Q4 and Full-Year Results
AppLovin reported fourth-quarter 2025 revenue of $1.66 billion, a 66% increase from $999 million a year earlier. Net income reached $1.10 billion, representing a 66% net margin. Adjusted earnings per share were $3.24, about 12% above consensus estimates. Adjusted EBITDA, a proxy for operating profit, totaled $1.40 billion.
For the full year, revenue rose 70% to $5.48 billion, while net income more than doubled to $3.33 billion. Adjusted EBITDA increased 87% to $4.51 billion, producing an 82% adjusted-EBITDA margin for 2025.
Guidance and Capital Returns
The company forecasted first-quarter 2026 revenue between $1.745 billion and $1.775 billion, with adjusted EBITDA of $1.465 billion to $1.495 billion, implying an 84% margin, according to an 8-K filing. An earnings-call webcast followed the release.

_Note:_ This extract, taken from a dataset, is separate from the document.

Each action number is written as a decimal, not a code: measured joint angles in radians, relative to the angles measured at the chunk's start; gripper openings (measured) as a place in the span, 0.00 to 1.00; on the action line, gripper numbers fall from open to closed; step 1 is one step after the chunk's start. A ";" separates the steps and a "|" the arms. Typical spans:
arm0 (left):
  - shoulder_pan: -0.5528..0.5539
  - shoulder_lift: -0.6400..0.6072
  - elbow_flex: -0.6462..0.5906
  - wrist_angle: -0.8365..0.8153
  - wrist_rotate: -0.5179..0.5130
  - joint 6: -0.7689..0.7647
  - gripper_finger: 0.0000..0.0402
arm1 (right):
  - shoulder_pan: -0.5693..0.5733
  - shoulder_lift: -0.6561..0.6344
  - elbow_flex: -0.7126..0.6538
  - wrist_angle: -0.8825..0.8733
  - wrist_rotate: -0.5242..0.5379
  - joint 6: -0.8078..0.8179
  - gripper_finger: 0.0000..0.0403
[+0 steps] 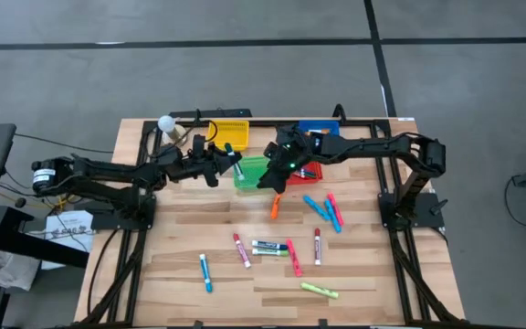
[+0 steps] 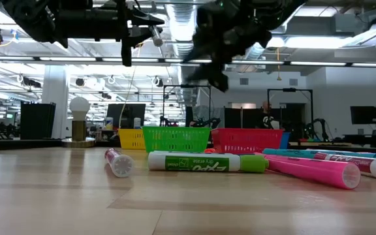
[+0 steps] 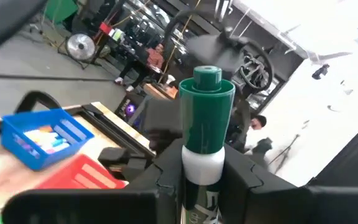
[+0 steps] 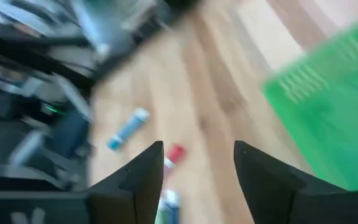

AppLovin generated $3.95 billion in free cash flow and $3.97 billion in net cash from operating activities in 2025. It repurchased 6.4 million shares for $2.58 billion, ending the quarter with 338 million shares outstanding. The strong cash flow and elevated adjusted margins funded these multibillion-dollar buybacks, highlighting the company’s capacity for shareholder returns despite weaker advertising markets.
The results reflect a business model converting high adjusted margins into cash and capital returns. The guidance signals management expects margin resilience to continue into the new quarter, supporting ongoing financial flexibility.